New evidence from the United States suggests that class sizes of around 15 pupils for children aged between 5 and 8 years old (American grades K-3) significantly increase the likelihood that they will end up going to university. What is more, this beneficial effect of smaller classes on aspirations to enter higher education is particularly strong for pupils from minority backgrounds. Indeed, it reduces the gap in educational performance between black and white children by more than half.
Writing in the latest issue of the Economic Journal, Professors Alan Krueger and Diane Whitmore find that children who attended a small class (between 13 and 17 pupils) in the early grades score higher on standardised tests and are more likely to take the ACT or SAT college entrance exam, a standard requirement for most US colleges. The effects are particularly strong for minority pupils and those entitled to a free or reduced-price lunch. Most significantly, being assigned to a small class appears to narrow the black-white gap in college test taking by 54%.
The researchers have analysed Project STAR, an experiment in 79 Tennessee public (i.e. state) schools in which 11,600 schoolchildren and their teachers in grades K-3 were randomly assigned to a small class (13-17 pupils), a regular size class (22-25) or a regular size class with a teacher aide. The experiment began with kindergarten (grade K) children in the 1985/6 school year. After four years, all children were returned to regular size classes. Project STAR children who moved along on pace graduated from high school in the spring of 1998.
To determine the impact of having attended a smaller class in elementary school on children''s longterm educational outcomes, the researchers examined information on whether high school seniors (final year schoolchildren) in the class of 1998 who had been in Project STAR took either the SAT or ACT college entrance exam. This is the first database that permits a long-term examination of the behaviour and post-high school aspirations of Project STAR participants.
The main results are illustrated in the chart below. This reports the percentage of pupils who took either the ACT or SAT exam by the type of class they were assigned to attend in their initial year in Project STAR. For the entire sample, the chart indicates that 43.7% of schoolchildren who were assigned to a small class took either the ACT or SAT exam compared to 40% for those assigned to a regular size class and 39.9% for those assigned to a regular size class with an aide. The 3.7 percentage point higher test-taking rate for those in the small classes relative to those in regular size classes is statistically significant: it is unlikely to have occurred by chance.
Note: Figure shows percent of students who took either the ACT or the SAT exam, by their initial clas-size assignment. Sample consists of 9.397 STAR students who were on grade level. Free lunch group includes students who ever received free or reduced-price lunch in grades K-3.
The chart also indicates that attending a small class was particularly effective in raising the proportion of black pupils who took a college entrance exam. Only 31.7% of black pupils in regular size classes took one compared to 40.2% of black pupils in small classes. To gain some perspective on the magnitude of this effect, note that the black-white gap in taking a college entrance exam was 13.3 percentage points for pupils in regular size classes, and 6.1 percentage points for pupils in small classes. Thus, attending a small class reduced the black-white gap in the college entrance test-taking rate by 54%.

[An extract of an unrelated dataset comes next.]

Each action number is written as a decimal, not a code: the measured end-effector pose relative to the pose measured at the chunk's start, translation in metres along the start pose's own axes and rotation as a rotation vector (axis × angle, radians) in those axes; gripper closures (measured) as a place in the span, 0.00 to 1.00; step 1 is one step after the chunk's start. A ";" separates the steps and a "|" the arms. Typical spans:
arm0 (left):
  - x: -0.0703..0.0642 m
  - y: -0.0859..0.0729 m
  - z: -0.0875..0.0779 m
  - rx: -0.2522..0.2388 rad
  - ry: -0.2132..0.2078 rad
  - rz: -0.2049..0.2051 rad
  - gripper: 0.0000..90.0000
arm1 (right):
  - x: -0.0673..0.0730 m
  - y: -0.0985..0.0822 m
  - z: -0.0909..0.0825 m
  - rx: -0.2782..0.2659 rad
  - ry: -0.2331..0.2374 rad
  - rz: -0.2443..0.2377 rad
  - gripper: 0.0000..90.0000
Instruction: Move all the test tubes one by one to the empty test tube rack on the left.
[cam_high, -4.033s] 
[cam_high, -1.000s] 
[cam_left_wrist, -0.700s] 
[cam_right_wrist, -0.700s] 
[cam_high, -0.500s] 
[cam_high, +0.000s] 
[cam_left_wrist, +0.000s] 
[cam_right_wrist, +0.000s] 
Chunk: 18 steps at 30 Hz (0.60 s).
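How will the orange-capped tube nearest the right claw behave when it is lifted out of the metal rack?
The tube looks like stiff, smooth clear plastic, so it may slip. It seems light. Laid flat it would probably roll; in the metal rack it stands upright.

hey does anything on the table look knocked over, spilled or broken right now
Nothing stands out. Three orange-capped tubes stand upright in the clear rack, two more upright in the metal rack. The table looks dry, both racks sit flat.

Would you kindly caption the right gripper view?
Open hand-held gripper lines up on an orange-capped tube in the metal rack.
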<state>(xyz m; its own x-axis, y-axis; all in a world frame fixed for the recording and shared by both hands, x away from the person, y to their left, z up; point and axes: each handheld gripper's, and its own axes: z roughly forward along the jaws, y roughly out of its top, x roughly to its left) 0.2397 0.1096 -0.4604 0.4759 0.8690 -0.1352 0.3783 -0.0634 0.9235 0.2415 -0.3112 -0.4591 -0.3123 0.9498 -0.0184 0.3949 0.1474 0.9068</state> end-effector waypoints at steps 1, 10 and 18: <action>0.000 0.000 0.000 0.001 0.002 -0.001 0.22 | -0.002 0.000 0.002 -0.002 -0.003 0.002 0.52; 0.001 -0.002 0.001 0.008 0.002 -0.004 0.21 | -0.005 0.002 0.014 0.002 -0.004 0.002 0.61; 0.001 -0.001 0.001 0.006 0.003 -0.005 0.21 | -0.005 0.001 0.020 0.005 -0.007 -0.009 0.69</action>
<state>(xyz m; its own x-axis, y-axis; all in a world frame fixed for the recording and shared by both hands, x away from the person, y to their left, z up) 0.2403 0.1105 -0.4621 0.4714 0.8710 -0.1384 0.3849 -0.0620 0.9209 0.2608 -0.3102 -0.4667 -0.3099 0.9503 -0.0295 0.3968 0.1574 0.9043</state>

Nation-wide, 65.8% of white and 55.3% of black young high school graduates enrolled in college within 12 months of graduating from high school in 1996. The 10.5 percentage point black-white gap in college enrolment for the nation as a whole is close in magnitude to the racial gap in college entrance exam-taking rates in regular size classes in Tennessee.
Earlier research on Project STAR has found that minority pupils and pupils entitled to a free lunch exhibited the greatest gains in test scores as a consequence of attending a small class. The findings in this chart complement a result that has been found consistently throughout Project STAR: minority pupils benefited most from attending a small class, and small classes were able to narrow considerably, though not eliminate, the gap in educational performance between black and white pupils.
Class size may not have to shrink to 15 for smaller classes to raise the likelihood that pupils take the ACT or SAT exams. Children who were initially assigned to a class of 21-25 in their first year in Project STAR were more likely to take the ACT or SAT exam than those assigned to classes of 26-30. And children in classes of 16-20 were more likely to take the ACT or SAT exam than those in classes of 21-25.
How many pupils who took the ACT or SAT exam have actually enrolled in college or how many years of higher education they will ultimately complete is not known. But based on an analysis of the High School Class of 1972 Database, these researchers have found that high school seniors who took the ACT or SAT exam completed an average of 1.63 more years of schooling than pupils who did not take one of the college entrance exams, after controlling for race and gender.
''The Effect of Attending a Small Class in the Early Grades on College-Test Taking and Middle School Test Results: Evidence from Project STAR'' by Alan Krueger and Diane Whitmore is published in the January 2001 issue of the Economic Journal. The authors are at Princeton University.